В ночь на девятое мая, угомонив припадочных, наказав ребятам, чтоб, если начнется приступ у больных, подменить его на посту, Коляша Хахалин заступил на дежурство у проходной, с одной обоймой патронов, сунутой в магазин винтовки.
Надо сказать, что беспокойство, волнительное ожидание долгожданной вести, охватившее страну, в том числе и город Ровно, забитый не доехавшими до фронта и уже едущими на Дальний Восток войсками, передалось и усталому, войной издерганному и старшиной измыленному бойцу Хахалину. А тут еще танкистов навалило на окраину города, поди-ка, целый корпус. Они переломали гусеницами танков сады, расположились, не боясь демаскировки, вольно, широко и загуляли. Ой, загуляли!
Вот уж время и час, и второй час ночи — у танкистов бал не умолкает: звучат баяны, гармошки, гремят радиоустановки, визжат девки, поют парни, зычно гаркают чего-то товарищи командиры. И все это разом, одновременно — постовому Хахалину передалось возбуждение от происходящего в саду и в округе всей. И чего особенного? Тоже человек, сколько и как мог, воевал, было бы, так и выпил бы…
Тут на него с фонарем-фарой набрели пьяная банда в количестве четырех рыл. Интересуются ребята, в каком городе находятся, какой объект перед ними, нельзя ли чем разжиться в смысле спиртного. Коляша терпеливо объяснял: находятся они на Украине, в городе Ровно, перед ними проходная конвойного полка, и, ежели есть здесь у кого спиртное, его потребляют втихаря.
— И ты в такой шараге служишь? — удивились танкисты.
— А куда ж мне деваться-то? Родина каждому свое место определяет. Не сойдешь…
— Э-э-эх ты! — сказали танкисты, и один из них заплакал. Все они начали обнимать часового и целовать, оглушая запахом самогонки, в один голос наставляли, чтоб он позорный пост бросил и шел с ними за выпивкой.

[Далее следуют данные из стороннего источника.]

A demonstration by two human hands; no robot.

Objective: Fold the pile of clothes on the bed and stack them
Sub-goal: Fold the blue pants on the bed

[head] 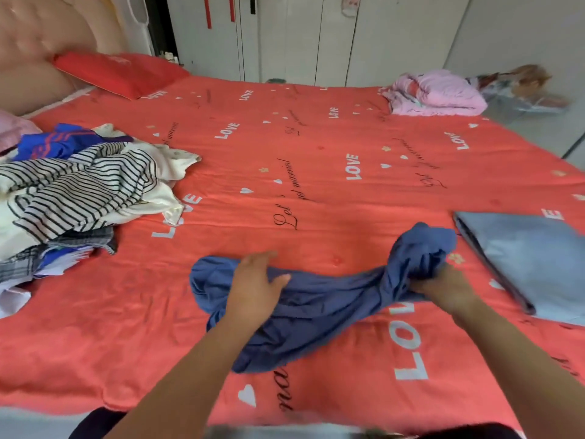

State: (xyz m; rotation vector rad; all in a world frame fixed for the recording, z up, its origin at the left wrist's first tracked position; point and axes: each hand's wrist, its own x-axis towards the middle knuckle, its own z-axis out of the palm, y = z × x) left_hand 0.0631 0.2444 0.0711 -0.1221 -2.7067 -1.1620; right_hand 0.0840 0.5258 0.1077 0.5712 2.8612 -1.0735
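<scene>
A crumpled dark blue garment (319,305) lies across the near middle of the red bed cover (285,160). My left hand (256,286) rests flat on its left part with fingers straight. My right hand (443,288) grips the bunched right end of the garment, which rises in a knot above the fingers. A pile of unfolded clothes (79,191), striped, white, blue and checked, sits at the left side of the bed. A folded light blue-grey garment (531,258) lies flat at the right, just beyond my right hand.
A red pillow (117,72) leans at the padded headboard (41,42), far left. A pink bundled blanket (437,93) sits at the far right corner. Wardrobe doors (300,36) stand behind the bed. The bed's near edge runs along the bottom.
</scene>
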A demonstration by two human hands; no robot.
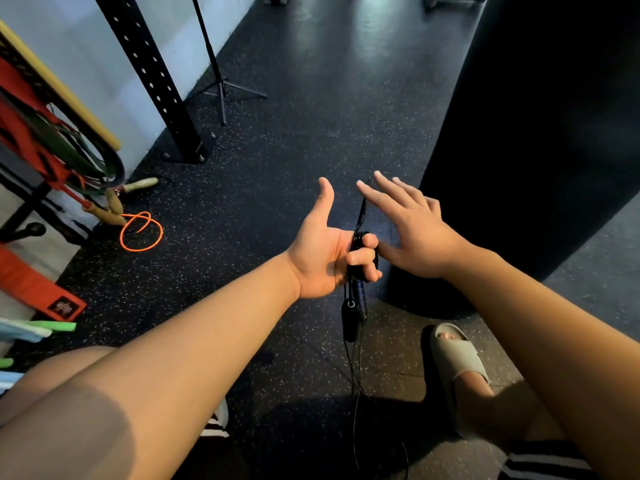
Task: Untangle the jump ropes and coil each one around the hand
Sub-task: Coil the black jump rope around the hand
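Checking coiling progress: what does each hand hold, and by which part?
Left hand grips black jump rope near its handles' tops; right hand holds nothing.

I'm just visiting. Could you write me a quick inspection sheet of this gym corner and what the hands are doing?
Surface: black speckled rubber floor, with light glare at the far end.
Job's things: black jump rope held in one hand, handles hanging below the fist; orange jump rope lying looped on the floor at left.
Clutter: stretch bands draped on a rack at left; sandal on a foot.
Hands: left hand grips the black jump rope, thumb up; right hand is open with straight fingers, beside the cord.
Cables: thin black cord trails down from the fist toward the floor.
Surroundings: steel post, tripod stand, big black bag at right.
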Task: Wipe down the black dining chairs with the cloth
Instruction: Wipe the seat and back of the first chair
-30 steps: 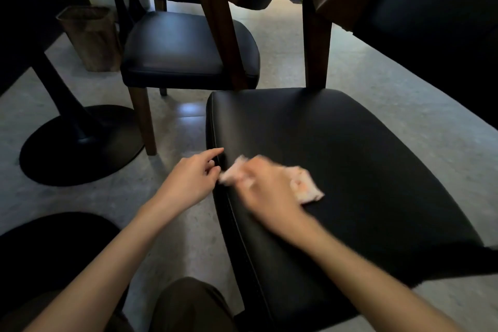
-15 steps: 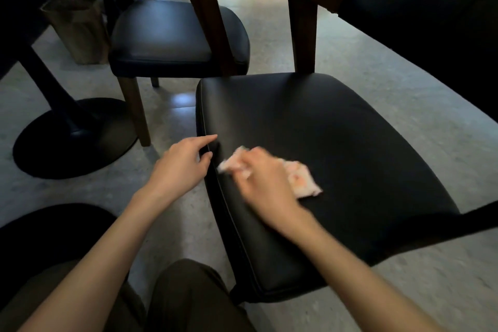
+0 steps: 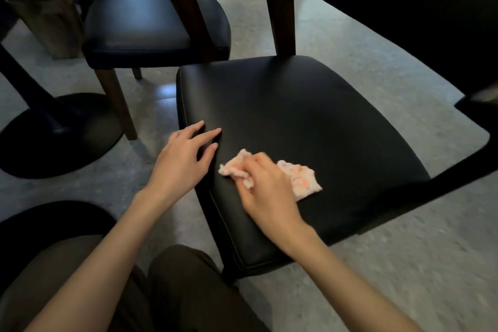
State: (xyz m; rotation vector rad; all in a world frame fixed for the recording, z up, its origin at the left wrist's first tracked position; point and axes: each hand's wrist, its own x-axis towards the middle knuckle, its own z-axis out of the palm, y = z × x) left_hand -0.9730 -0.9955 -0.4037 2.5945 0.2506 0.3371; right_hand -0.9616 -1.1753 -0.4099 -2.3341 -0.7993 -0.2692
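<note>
A black padded dining chair seat (image 3: 310, 116) with dark wooden back posts fills the middle of the view. My right hand (image 3: 266, 191) grips a crumpled white and pink cloth (image 3: 301, 182) and presses it on the seat's near left part. My left hand (image 3: 186, 159) rests with spread, straight fingers on the seat's left edge, just left of the cloth. A second black chair (image 3: 145, 24) stands behind and to the left.
A black round pedestal table base (image 3: 54, 132) sits on the grey floor at the left. A brown bin (image 3: 51, 19) stands at the far left behind it. A dark backrest or tabletop (image 3: 417, 8) overhangs at the upper right. My knees are at the bottom.
My left hand has spread its fingers and moved onto the seat's left edge. The right hand with the cloth stays on the near left of the seat, shifted slightly. The camera has tilted.
</note>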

Коляша с поста не сошел, но путь к самогонке указал самый короткий. Жора-моряк говорил, что пустующую окраину города заселяли переселенцы из России и освоение новых земель начали с производства самогонки и вина, так как украинские сады осенью по колено завалены фруктами, да и сейчас еще винную прель по городу разносит.
Где-то уж к утру, когда небо начало отбеливаться с востока, танкисты, держась друг за дружку, проследовали в часть, но, заметив одинокую, серенькую фигурку часового, прониклись братской жалостью, поднесли ему прямо в противогазной немецкой банке вонючей крепкущей самогонки. Коляша, продрогший на посту, покинуто и сиротливо себя чувствующий, выпил через край, зажевал гнилым яблоком и посоветовал танкистам идти в расположение, спать. Но пока он пил, зажевывал яблоком питье, подавал советы танкистам, они, прислонивши себя к кирпичной стене полкового забора, осели наземь и сваренно заснули. Остаток ночи Коляша занимался тем, что по одному перетаскивал через дорогу сраженных танкистов, устраивал их на ночлег возле машины и под яблонями.